Information supplied Start Marker

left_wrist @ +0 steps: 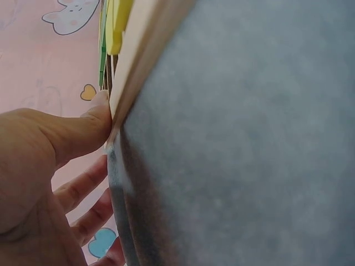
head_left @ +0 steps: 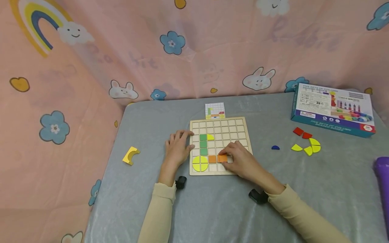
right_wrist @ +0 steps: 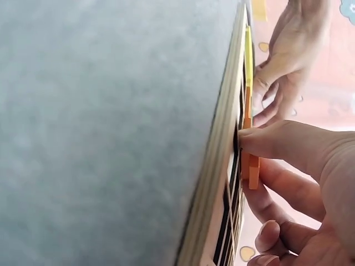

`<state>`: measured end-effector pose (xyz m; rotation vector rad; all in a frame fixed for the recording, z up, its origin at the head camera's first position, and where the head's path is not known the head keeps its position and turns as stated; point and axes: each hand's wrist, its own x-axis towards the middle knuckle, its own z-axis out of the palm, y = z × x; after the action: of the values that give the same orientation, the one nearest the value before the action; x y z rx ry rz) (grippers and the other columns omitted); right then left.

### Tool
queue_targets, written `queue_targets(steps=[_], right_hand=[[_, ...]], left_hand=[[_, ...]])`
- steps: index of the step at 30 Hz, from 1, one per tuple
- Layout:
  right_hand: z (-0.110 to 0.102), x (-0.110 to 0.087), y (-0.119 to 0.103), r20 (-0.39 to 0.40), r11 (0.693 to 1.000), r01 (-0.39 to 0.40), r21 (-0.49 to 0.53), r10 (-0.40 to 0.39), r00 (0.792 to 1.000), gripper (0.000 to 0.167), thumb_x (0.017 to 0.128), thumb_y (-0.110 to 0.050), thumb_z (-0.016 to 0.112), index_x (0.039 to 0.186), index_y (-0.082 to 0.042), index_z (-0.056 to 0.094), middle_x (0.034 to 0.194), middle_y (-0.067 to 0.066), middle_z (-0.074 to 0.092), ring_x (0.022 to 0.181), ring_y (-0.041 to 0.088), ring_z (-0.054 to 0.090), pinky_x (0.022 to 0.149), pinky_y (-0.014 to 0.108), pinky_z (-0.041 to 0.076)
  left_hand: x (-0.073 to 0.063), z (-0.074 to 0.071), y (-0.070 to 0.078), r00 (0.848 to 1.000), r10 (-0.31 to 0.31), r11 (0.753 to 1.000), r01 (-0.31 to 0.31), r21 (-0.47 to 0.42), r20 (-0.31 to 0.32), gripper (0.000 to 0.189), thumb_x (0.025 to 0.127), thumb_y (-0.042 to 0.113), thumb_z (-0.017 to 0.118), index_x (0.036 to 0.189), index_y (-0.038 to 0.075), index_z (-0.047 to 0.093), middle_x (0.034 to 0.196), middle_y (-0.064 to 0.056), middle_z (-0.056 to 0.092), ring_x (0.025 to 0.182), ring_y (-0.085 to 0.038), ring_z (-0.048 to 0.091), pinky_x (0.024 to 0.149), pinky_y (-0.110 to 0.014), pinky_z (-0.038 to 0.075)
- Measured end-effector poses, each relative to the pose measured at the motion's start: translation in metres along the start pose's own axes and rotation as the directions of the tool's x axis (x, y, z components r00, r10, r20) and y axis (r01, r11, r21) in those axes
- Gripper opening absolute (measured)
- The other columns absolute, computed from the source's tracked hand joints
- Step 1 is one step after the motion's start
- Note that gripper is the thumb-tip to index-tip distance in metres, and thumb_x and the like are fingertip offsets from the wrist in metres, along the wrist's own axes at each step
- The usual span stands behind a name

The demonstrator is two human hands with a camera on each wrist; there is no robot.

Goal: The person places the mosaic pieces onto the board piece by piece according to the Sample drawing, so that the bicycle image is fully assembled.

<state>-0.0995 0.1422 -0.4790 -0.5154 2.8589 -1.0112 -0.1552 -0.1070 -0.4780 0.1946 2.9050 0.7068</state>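
Orange tile [head_left: 223, 158] pinched by right hand [head_left: 242, 161] at near part of board [head_left: 217, 135], right of matching tile [head_left: 212, 159]; board's left edge touched by spread left hand [head_left: 177, 148]; mis-seating possible if released tilted.

Board [head_left: 225, 126]: three green squares [head_left: 203, 144], five yellow quarter-circles [head_left: 204, 167], at least two orange pieces [head_left: 212, 159]. At its 3 o'clock: four loose quarter-circles [head_left: 316, 149], two red pieces [head_left: 298, 131], one blue half-disc [head_left: 275, 147]. At 9 o'clock: one arch [head_left: 129, 154].
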Motion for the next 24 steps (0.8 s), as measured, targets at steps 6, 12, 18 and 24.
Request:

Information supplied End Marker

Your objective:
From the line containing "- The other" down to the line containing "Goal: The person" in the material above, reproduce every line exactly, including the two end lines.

Exercise response:
- The other columns absolute, computed from the source's tracked hand joints
- Step 1 is one step after the motion's start
- Note that gripper is the thumb-tip to index-tip distance in metres, and thumb_x and the like are fingertip offsets from the wrist in metres, along the wrist's own axes at each step
- The usual span stands behind a name

The demonstrator is two human hands with a camera on each wrist; there is no robot.

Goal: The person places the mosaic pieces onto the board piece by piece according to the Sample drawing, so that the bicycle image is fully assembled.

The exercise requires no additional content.